**Brief**
Beginning with the line below that contains "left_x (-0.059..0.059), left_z" and ending with the line that contains "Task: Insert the", copy every line exactly. Copy nothing else.

(Dataset excerpts)
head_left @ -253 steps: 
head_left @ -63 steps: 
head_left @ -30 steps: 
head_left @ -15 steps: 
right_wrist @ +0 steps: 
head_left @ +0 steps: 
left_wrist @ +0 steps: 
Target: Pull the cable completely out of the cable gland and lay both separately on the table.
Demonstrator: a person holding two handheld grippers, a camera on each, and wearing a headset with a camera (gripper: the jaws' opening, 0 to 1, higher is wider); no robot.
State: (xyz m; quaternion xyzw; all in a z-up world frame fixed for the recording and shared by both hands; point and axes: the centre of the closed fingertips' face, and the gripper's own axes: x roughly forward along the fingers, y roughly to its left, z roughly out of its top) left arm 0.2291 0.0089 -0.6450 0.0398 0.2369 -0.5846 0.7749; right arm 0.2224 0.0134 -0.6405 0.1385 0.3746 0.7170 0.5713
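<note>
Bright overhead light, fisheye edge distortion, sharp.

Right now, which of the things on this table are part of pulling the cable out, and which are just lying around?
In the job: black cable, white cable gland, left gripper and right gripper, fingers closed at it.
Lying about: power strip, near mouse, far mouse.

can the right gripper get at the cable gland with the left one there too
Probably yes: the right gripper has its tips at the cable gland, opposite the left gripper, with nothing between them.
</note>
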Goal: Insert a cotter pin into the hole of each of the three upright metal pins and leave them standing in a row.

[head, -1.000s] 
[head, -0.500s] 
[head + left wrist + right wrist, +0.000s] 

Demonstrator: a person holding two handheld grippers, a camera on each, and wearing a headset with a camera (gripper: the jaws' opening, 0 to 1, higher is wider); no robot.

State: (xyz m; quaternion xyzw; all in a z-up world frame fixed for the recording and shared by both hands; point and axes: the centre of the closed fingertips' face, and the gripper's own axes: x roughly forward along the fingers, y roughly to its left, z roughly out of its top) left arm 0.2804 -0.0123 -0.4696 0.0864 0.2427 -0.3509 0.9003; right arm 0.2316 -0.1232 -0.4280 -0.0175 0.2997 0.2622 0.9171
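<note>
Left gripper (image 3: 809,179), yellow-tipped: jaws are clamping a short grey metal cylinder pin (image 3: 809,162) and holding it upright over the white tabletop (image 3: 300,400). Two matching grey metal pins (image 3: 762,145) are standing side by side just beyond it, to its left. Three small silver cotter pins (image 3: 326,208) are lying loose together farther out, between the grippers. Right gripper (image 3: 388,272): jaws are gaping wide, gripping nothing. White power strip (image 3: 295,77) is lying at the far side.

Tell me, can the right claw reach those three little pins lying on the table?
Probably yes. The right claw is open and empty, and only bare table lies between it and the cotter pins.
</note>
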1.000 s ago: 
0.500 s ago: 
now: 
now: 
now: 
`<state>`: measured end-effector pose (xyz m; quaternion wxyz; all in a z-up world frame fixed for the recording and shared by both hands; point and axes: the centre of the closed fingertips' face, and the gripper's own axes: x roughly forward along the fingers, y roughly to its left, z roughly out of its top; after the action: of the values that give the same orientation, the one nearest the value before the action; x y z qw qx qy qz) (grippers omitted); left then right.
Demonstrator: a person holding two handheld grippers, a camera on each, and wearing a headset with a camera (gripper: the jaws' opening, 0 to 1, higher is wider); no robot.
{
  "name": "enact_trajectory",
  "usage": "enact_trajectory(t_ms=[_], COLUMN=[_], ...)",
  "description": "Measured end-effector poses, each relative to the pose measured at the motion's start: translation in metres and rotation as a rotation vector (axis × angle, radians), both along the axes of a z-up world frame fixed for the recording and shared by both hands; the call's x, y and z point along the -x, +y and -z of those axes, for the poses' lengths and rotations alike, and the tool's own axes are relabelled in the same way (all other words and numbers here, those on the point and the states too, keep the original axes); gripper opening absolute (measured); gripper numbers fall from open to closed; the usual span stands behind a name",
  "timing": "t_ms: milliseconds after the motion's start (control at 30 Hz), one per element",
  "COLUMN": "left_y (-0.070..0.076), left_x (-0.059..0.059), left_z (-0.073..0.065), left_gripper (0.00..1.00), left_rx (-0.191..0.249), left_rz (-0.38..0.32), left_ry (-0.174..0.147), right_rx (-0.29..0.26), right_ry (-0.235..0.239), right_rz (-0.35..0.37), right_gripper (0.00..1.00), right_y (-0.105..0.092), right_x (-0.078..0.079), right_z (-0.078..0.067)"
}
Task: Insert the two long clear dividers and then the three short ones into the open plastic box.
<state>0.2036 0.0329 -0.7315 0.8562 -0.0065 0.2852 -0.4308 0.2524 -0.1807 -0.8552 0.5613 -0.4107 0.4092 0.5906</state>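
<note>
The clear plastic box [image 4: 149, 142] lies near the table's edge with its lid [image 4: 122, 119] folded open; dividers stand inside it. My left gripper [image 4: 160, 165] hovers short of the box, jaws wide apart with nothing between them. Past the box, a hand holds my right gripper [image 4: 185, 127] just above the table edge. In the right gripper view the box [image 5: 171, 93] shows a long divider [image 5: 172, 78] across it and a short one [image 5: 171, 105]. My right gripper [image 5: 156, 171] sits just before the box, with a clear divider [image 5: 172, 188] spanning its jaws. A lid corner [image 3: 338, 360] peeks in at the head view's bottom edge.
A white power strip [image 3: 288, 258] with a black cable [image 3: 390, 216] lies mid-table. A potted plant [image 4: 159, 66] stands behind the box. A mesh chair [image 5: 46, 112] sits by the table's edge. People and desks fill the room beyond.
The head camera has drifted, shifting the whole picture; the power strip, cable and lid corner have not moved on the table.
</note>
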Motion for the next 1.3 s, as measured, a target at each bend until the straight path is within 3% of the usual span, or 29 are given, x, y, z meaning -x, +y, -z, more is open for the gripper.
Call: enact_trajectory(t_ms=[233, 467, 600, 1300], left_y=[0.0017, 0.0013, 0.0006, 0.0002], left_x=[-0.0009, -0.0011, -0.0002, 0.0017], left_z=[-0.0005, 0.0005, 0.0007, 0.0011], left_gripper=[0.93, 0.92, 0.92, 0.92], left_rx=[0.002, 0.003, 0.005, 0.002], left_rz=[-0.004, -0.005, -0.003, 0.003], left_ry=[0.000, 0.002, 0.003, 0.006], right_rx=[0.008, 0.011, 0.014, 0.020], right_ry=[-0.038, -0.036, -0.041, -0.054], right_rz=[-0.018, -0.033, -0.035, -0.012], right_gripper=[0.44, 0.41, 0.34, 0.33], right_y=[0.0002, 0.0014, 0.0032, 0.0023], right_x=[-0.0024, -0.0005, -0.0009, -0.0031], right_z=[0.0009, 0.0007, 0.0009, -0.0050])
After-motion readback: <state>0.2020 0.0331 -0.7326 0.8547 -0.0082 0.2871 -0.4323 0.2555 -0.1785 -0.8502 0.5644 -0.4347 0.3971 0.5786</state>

**Exercise solution**
  "COLUMN": "left_y (-0.070..0.076), left_x (-0.059..0.059), left_z (-0.073..0.065), left_gripper (0.00..1.00), left_rx (-0.191..0.249), left_rz (-0.38..0.32), left_ry (-0.174..0.147), right_rx (-0.29..0.26), right_ry (-0.235..0.239), right_rz (-0.35..0.37), right_gripper (0.00..1.00), right_y (-0.105..0.092), right_x (-0.078..0.079), right_z (-0.078..0.067)"
}
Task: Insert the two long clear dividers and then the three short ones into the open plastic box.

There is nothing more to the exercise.